■ Exercise instructions
Can the lines below, from the one that holds "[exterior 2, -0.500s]" to the very end, be echoed exactly, with both ends included and no pictures?

-.-.-

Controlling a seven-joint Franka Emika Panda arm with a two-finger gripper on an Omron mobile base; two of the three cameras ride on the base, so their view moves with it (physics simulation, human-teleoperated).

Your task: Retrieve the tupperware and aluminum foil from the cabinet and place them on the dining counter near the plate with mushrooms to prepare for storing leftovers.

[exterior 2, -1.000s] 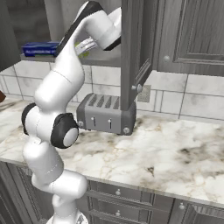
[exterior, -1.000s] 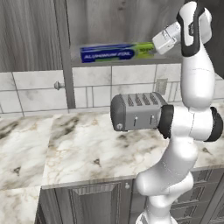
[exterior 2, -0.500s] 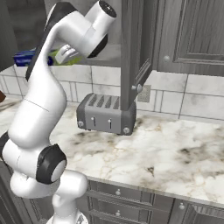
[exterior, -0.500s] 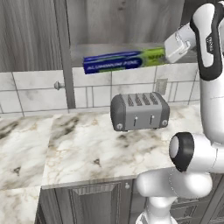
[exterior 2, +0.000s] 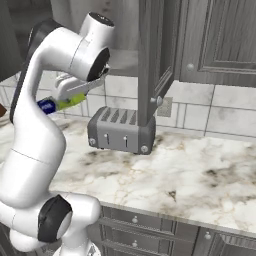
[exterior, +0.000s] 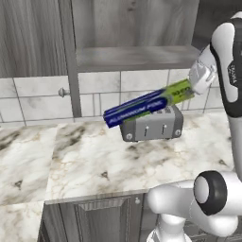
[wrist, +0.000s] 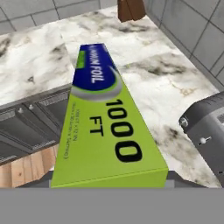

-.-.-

■ Answer
[exterior 2, -0.500s] 
[exterior, -0.500s] 
[exterior 2, +0.000s] 
[exterior, +0.000s] 
[wrist, +0.000s] 

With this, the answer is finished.